>>>

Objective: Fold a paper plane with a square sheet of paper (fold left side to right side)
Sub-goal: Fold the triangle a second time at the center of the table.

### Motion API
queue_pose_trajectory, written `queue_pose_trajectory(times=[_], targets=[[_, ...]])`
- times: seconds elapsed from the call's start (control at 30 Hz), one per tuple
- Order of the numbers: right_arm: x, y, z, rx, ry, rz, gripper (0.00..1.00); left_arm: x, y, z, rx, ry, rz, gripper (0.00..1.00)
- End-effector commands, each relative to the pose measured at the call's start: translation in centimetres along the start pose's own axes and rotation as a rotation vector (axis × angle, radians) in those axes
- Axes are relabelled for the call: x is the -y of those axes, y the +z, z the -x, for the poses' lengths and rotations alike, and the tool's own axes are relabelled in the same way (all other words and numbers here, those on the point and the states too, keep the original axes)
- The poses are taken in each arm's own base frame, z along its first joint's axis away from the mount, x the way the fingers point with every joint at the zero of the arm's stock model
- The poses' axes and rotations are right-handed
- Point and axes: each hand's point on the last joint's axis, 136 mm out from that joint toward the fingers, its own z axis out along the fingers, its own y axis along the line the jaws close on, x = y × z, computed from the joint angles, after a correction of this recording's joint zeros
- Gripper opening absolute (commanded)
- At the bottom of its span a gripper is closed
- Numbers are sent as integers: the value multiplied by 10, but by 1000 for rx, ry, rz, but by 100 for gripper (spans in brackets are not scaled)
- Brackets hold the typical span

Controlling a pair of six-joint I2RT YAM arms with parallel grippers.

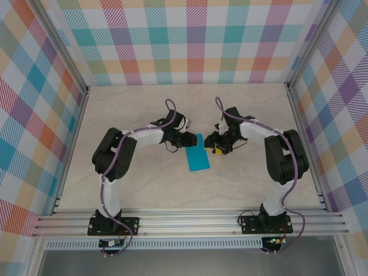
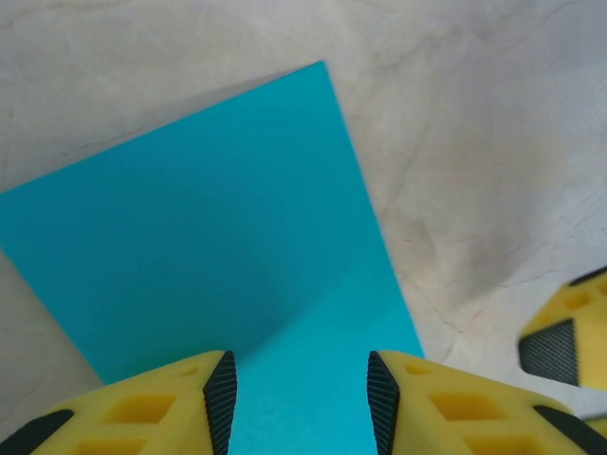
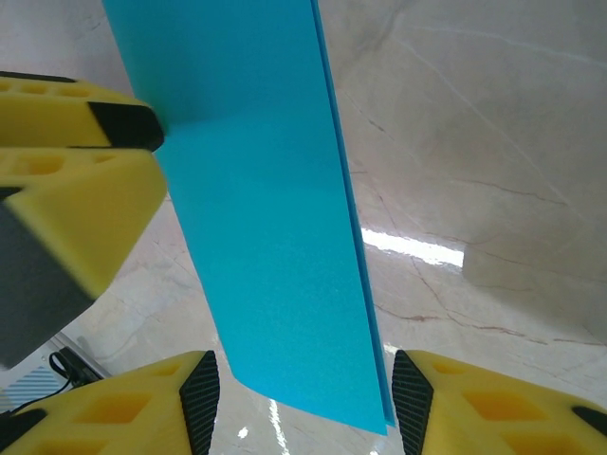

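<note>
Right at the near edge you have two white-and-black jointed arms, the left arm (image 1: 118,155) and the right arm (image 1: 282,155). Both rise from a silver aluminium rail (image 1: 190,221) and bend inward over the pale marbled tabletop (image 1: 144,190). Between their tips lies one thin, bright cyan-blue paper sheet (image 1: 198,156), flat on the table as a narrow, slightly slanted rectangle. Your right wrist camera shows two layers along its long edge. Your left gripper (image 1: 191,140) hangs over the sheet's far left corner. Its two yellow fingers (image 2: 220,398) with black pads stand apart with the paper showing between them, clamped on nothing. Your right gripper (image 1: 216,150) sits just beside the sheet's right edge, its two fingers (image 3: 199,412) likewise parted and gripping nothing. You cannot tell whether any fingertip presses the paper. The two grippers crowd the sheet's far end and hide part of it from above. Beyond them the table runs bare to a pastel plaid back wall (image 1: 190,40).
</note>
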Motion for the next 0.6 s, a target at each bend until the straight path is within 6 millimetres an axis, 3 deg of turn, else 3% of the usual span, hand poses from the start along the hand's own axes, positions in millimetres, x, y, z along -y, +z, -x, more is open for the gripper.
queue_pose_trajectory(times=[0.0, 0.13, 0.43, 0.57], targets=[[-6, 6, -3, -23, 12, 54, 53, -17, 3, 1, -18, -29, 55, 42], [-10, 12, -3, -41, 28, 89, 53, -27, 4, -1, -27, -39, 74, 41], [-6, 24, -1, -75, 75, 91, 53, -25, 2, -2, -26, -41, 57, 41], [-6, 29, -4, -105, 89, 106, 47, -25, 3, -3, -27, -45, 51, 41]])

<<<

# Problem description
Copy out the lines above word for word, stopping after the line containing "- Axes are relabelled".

# Solution
Objective: Fold a paper plane with a square sheet of paper (fold left side to right side)
Sub-goal: Fold the triangle a second time at the center of the table.

### Motion API
queue_pose_trajectory, written `queue_pose_trajectory(times=[_], targets=[[_, ...]])`
- times: seconds elapsed from the call's start (control at 30 Hz), one per tuple
- Order of the numbers: right_arm: x, y, z, rx, ry, rz, gripper (0.00..1.00); left_arm: x, y, z, rx, ry, rz, gripper (0.00..1.00)
- End-effector commands, each relative to the pose measured at the call's start: translation in centimetres along the start pose's own axes and rotation as a rotation vector (axis × angle, radians) in those axes
- Axes are relabelled for the call: x is the -y of those axes, y the +z, z the -x, for the poses' lengths and rotations alike, and the tool's own axes are relabelled in the same way (all other words and numbers here, those on the point and the states too, keep the original axes)

This completes the exercise.